「臨地実習Ⅳ」および「卒業研究」の授業紹介 ― 小学校児童を対象とした食育教材の開発 ― (大坂裕子)
2017/06/30
本学の臨地実習は、必修である臨地実習Ⅰ(給食経営管理論)・Ⅱ(臨床栄養学)に加えて、4年次に臨地実習Ⅲ(臨床栄養学)・Ⅳ(公衆栄養学/給食経営管理論)の選択科目が履修できます。管理栄養士国家試験受験資格の取得のためには必修科目の履修のみで十分ですが、「さらに違う分野の実習を体験してみたい。」「同じ分野でもっと踏み込んだ実習を体験してみたい。」という学生のニーズに応えるために、臨地実習Ⅲ・Ⅳを設けています。また、駒沢女子大学では、卒業研究に4年次の臨地実習(選択)を取り入れることにより、卒業研究をより充実することができるシステムが構築されています。今回は大坂研究室の事例を紹介させていただきますが、同様の試みは他にも多数行われております。学生にも、自分の研究成果が実際の現場でどう役立つのかを実感できることや、研究のためのデータ収集が容易になることなどから、このシステムは好評です。
平成29年度の大坂研究室の卒業研究では、「児童を対象とした食育教材の開発」というテーマで、臨地実習Ⅳとタイアップした研究を行いましたので、ご紹介したいと思います。
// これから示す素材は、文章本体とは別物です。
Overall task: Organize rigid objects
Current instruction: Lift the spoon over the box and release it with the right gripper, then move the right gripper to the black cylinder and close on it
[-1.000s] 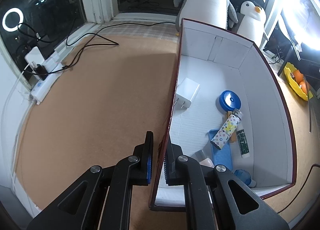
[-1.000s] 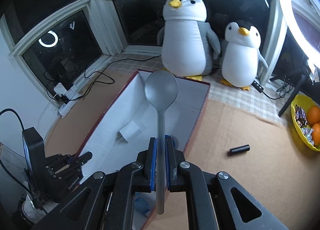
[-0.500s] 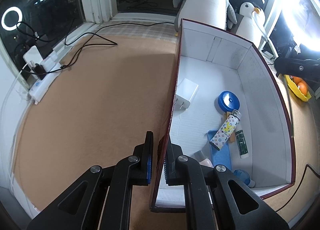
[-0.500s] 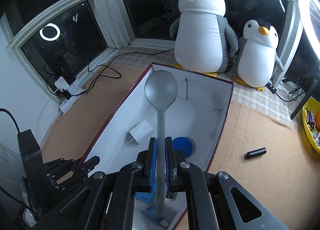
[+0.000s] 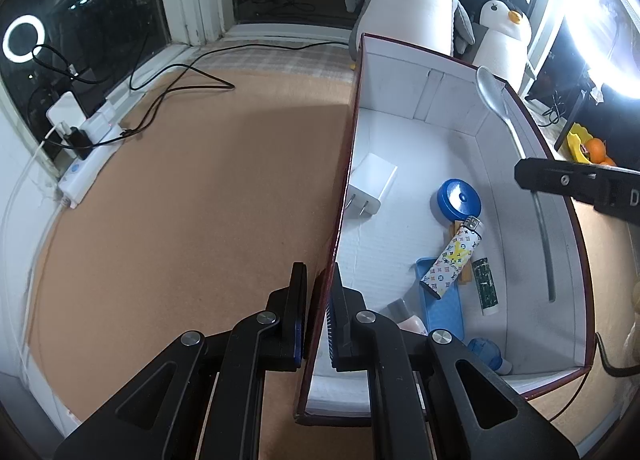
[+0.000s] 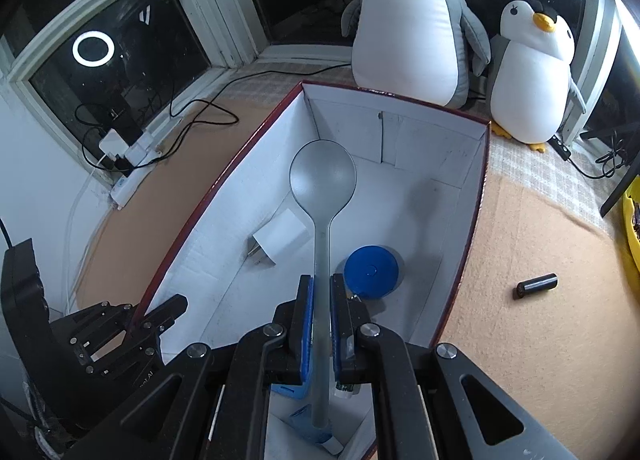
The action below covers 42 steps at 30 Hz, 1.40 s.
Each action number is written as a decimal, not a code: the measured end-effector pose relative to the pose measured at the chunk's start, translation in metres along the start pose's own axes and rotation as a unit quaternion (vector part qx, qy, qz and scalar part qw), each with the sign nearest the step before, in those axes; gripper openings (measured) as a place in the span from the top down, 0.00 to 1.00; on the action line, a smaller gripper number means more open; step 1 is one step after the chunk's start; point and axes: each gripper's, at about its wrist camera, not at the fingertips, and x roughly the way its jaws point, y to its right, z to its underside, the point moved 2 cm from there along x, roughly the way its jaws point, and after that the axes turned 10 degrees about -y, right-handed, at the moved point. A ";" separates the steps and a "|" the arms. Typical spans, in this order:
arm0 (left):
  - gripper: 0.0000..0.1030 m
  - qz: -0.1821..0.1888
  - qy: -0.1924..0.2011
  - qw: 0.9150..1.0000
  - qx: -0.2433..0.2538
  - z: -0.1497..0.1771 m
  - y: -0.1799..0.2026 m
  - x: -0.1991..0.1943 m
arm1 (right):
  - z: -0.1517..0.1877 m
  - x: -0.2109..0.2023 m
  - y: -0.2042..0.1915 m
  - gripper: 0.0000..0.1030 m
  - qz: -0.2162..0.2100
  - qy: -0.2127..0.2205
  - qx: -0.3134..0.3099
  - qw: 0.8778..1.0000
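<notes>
Your right gripper [image 6: 319, 328] is clamped on the spoon [image 6: 322, 196] handle; spoon held above the box [image 6: 400, 128], bowl forward | your left gripper [image 5: 318, 314] pinches the box's left wall | in the box: charger [image 5: 372, 184]; blue lid [image 5: 459, 199]; lighter [image 5: 454, 256] | battery [image 6: 535, 285] lies on the desk [image 5: 180, 200], right of the box

Left wrist view: sits low at the near left wall of the box [image 5: 400, 188], looking forward along my jaws toward the windows, close to the rim. Right wrist view: higher, above the box's near end, facing the same way. Both share the box interior, the large penguin [image 6: 408, 20] and the power strip [image 5: 86, 168]
</notes>
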 end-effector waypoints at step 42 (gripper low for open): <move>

この研究では、オリジナルの食育教材を作成し、それを用いた栄養教育を実践することで、教材の有効性を検証しています。
研究室で紙芝居を作成中
紙芝居「やさいのきもち」の一部
履修学生のコメント
- 卒業研究では、大坂先生のもとで子どもへの食育教材開発を行っています。私自身食べ物の好き嫌いが多いことから、子どもたちが何とか好き嫌いしないでバランスよく食べてくれるようになることを願って、紙芝居「やさいのきもち」を作成しました。そして紙芝居の教育効果を考えるために、臨地実習Ⅳの実習先である八王子市立秋葉台小学校の1年生を対象に実演する機会をいただきました。子どもたちの前に立つと、皆紙芝居に興味津々でこっちを向いてくれていて、とても緊張しました。事前の練習で「1年生は聞いて理解するのに時間がかかるからゆっくり読んでね。」とご指導いただいたにも関わらず、緊張から早口になってしまったのが心残りです。しかし、読み終えた時は、3色食品群に反応してくれたり、「面白かった。」と言ってくれたりと、子どもたちの反応を肌で感じることができ、嬉しかったです。
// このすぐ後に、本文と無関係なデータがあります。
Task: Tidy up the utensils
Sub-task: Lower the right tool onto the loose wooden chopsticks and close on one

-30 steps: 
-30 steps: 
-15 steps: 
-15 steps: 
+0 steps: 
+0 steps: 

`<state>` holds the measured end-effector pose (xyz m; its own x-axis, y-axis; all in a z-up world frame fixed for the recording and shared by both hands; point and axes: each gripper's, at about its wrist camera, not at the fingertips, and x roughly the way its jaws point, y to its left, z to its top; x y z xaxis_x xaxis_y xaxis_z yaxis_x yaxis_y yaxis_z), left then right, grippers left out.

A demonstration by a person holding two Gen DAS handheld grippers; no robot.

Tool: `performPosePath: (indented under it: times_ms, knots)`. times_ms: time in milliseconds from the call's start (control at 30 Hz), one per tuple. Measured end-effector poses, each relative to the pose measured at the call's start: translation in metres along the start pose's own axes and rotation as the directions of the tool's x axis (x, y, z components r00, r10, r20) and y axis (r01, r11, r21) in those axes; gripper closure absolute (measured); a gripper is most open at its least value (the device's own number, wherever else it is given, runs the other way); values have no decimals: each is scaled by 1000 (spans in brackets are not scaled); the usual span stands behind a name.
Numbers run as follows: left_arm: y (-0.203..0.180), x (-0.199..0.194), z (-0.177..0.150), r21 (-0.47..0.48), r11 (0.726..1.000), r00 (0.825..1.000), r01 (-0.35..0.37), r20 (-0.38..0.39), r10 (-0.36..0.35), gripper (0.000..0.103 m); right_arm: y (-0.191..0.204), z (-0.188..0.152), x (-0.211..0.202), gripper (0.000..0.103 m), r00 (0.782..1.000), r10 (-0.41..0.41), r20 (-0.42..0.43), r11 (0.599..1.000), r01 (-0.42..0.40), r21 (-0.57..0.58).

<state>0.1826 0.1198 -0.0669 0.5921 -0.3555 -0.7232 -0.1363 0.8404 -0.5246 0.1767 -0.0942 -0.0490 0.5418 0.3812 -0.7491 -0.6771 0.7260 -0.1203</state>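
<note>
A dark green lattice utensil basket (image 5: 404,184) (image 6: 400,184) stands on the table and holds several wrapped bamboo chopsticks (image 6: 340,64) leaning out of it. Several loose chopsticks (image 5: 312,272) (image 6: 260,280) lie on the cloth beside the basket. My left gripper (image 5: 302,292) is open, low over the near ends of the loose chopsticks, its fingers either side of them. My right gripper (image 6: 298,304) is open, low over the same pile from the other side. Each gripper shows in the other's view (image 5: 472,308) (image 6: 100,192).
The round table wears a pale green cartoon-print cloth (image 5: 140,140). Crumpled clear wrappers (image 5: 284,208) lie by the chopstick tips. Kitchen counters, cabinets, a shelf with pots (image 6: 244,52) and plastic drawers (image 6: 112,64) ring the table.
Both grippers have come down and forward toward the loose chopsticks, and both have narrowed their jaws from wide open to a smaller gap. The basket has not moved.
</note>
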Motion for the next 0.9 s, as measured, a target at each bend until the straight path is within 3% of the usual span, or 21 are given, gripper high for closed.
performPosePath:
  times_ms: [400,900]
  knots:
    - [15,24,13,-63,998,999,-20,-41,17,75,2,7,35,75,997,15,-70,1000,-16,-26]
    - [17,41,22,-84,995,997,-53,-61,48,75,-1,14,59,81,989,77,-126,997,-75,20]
実習中は、クラスにお邪魔して一緒に給食を食べさせてもらう機会もありました。ほとんどの子がおかわりをしていて残菜が少ないのが印象的でした。実際に実習することができたからこそ、「残菜を少なくするには学級担任の協力も必要である」というような、大学の授業だけでは学べないことをたくさん学ぶことができました。卒業後はこの経験を活かして、管理栄養士として食の大切さを伝えていきたいです。